Aim of the task → Below are the records; collect from them each line containing the string "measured".

(Saved entries)
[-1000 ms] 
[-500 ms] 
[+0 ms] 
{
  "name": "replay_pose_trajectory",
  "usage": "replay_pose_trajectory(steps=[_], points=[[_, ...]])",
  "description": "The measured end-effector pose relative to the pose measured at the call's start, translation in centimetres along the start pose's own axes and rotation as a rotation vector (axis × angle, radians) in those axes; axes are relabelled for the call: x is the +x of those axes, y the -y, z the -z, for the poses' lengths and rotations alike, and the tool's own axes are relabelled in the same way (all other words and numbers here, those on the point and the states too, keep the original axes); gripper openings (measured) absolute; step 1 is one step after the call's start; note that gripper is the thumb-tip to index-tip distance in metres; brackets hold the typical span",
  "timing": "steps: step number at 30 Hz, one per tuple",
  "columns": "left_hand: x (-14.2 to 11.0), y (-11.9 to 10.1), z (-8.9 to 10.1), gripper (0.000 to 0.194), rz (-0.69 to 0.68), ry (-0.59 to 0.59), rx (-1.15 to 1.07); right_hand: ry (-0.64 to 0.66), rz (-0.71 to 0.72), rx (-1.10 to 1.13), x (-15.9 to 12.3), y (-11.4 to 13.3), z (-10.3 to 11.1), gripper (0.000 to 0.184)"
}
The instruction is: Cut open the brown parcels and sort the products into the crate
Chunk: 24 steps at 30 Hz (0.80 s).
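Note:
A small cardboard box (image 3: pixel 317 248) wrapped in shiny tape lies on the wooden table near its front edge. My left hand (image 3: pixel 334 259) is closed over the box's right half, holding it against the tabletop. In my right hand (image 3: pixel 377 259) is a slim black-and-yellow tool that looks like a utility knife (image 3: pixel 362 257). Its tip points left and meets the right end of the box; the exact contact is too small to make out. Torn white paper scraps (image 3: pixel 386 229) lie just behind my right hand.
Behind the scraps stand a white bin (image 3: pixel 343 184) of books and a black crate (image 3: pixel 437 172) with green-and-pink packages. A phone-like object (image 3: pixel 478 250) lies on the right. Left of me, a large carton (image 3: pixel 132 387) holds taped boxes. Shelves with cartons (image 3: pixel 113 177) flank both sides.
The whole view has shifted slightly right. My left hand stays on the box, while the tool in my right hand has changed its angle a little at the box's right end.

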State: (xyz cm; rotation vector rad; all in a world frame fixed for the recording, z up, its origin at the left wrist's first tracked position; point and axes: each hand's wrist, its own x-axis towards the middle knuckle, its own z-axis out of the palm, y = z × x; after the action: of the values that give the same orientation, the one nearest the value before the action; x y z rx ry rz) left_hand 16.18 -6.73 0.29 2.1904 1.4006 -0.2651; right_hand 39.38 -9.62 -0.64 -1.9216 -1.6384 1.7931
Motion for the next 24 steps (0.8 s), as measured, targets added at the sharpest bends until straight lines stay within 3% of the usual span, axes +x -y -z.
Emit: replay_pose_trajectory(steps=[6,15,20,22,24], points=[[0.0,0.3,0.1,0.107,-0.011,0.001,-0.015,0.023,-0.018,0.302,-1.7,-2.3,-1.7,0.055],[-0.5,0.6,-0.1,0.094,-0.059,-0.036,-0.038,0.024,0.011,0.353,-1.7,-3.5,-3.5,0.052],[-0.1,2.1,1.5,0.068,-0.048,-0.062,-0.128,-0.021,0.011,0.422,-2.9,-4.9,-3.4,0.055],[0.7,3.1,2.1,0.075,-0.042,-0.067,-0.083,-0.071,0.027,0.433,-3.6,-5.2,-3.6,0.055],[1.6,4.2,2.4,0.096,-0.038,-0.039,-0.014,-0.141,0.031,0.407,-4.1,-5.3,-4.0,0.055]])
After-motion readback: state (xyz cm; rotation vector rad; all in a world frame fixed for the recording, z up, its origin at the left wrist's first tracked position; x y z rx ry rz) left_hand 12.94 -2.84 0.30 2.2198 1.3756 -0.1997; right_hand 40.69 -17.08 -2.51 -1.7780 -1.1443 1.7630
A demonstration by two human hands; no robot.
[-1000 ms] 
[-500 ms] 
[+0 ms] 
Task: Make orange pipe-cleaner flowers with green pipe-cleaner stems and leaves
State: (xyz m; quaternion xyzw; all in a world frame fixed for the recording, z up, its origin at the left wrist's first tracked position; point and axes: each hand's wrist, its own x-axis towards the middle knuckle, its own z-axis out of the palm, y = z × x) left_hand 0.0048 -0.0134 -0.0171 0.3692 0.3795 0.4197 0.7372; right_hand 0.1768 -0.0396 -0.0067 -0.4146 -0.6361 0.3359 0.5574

Result below →
  "description": "The measured end-effector pose relative to the pose measured at the call's start, translation in centimetres along the start pose's own axes and rotation as a rotation vector (axis × angle, radians) in those axes; axes are relabelled for the call: x is the +x of those axes, y the -y, z the -z, for the poses' lengths and rotations alike, and the tool's own axes are relabelled in the same way (all other words and numbers here, those on the point and the states too, keep the original axes); gripper openings (measured) absolute; step 1 is one step after the call's start; note that gripper is the thumb-tip to index-tip distance in metres; brackets hold the typical span",
Motion for the next 24 steps (0.8 s), as measured, targets added at the sharpest bends until straight lines stay within 3% of the usual span, axes +x -y -z.

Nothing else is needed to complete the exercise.